WHAT THE EXERCISE ASKS:
In the listing, some lines may hold the string "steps"; report how many do, as a bare number.

THE DATA:
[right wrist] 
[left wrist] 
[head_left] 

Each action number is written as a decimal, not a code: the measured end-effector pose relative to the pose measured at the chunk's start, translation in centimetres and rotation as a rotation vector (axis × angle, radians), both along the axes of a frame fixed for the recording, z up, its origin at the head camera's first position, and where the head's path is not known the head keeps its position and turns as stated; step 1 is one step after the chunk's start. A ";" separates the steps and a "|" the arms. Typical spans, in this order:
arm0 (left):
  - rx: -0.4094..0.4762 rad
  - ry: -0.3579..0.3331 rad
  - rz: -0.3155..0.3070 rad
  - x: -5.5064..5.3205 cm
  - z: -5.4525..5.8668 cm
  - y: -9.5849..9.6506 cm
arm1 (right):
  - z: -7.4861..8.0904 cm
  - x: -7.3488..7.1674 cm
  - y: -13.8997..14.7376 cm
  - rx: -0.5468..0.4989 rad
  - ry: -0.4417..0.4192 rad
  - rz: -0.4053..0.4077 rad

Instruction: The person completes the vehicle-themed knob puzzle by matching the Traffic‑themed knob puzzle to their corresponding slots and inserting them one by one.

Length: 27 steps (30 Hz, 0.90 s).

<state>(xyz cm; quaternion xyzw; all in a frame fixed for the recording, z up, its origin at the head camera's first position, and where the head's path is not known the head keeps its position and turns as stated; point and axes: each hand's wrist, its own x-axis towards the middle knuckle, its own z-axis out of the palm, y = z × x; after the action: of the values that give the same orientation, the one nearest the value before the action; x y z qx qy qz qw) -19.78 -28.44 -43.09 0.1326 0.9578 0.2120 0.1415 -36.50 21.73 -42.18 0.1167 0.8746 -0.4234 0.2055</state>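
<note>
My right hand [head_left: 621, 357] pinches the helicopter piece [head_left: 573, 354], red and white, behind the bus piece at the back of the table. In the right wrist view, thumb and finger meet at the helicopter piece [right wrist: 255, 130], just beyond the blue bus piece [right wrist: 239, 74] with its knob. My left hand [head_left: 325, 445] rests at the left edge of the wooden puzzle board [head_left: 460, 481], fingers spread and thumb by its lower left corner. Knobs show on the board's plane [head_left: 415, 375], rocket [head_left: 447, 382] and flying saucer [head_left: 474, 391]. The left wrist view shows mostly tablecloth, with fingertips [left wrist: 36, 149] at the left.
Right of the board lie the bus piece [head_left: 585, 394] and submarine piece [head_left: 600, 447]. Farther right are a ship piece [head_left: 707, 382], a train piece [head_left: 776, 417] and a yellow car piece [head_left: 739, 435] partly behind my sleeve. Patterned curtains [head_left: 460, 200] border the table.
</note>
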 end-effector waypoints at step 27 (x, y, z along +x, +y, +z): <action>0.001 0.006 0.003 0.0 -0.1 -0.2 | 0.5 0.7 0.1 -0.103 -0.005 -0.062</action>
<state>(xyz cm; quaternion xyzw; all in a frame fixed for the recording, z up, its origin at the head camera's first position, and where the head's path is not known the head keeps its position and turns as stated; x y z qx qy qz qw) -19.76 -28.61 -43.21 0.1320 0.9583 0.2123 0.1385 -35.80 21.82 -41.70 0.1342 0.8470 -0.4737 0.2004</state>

ANSWER SPACE:
2